MySQL Match Fulltext - mysql

Im' trying to do a fulltext search with mysql, to match a string. The problem is that it's returning odd results in the first place.
For example, the string 'passat 2.0 tdi' :
AND MATCH (
records_veiculos.titulo, records_veiculos.descricao
)
AGAINST (
'passat 2.0 tdi' WITH QUERY EXPANSION
)
is returning this as the first result (the others are fine) :
Volkswagen Passat Variant 1.9 TDI- ANO 2003
wich is incorrect, since there's no "2.0" in this example.
What could it be?
edit: Also, since this will probably be a large database (expecting up to 500.000 records), will this search method be the best for itself, or would it be better to install any other search engine like Sphinx? Or in case it doesn't, how to show relevant results?
edit2: For the record, despite the question being marked as answered, the problem with the MySQL delimiters persists, so if anyone has a suggestion on how to escape delimiters, it would be appreciated and worth the 500 points at stake. The sollution I found to increase the resultset was to replace WITH QUERY EXPANSION with IN BOOLEAN MODE, using operators to force the engine to get the words I needed, like :
AND MATCH (
records_veiculos.titulo, records_veiculos.descricao
)
AGAINST (
'+passat +2.0 +tdi' IN BOOLEAN MODE
)
It didn't solve at all, but at least the relevance of the results as changed significantly.

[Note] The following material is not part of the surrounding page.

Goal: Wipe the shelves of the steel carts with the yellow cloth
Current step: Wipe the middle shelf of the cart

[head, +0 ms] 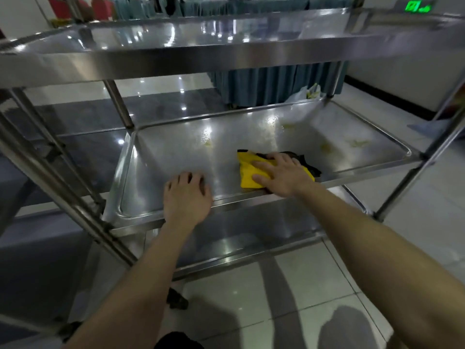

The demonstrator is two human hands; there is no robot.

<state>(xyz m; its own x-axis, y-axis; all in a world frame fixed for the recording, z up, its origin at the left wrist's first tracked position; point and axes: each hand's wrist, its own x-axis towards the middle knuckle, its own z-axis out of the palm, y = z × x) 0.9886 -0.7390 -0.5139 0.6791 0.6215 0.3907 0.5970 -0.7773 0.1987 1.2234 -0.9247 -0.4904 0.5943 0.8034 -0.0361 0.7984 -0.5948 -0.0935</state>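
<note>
A steel cart fills the view with three shelves. On its middle shelf (176, 152) lies the yellow cloth (247, 172), which has a dark edge showing at its far right. My right hand (279, 172) presses flat on the cloth with straight, spread fingers near the shelf's front rim. My left hand (187, 195) rests over the front rim of the same shelf, fingers bent down onto the steel, holding nothing else. Yellowish smears mark the far right part of the shelf.
The top shelf (201, 56) hangs over the middle one, close above my hands. The bottom shelf (251, 227) lies below. Steel uprights (118, 104) stand at the corners. A second cart's frame (37, 147) is at the left. Blue-skirted tables stand behind on the tiled floor.
</note>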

From the MySQL documentation on Fulltext search:
"The FULLTEXT parser determines where words start and end by looking for certain delimiter characters; for example, “ ” (space), “,” (comma), and “.” (period)."
This means that the period is delimiting the 2 and 0. So it's not looking for '2.0'; it's looking for '2' and '0', and not finding it. WITH QUERY EXPANSION is probably causing relevant related words to show up, thus obviating the need for '2' and '0' to be individual words in the result rankings. A character minimum may also be being enforced.

By default I believe mysql only indexes and matches words with 4 or more characters. You could also try escaping the period? It might be ignored this or otherwise using it as a stop character.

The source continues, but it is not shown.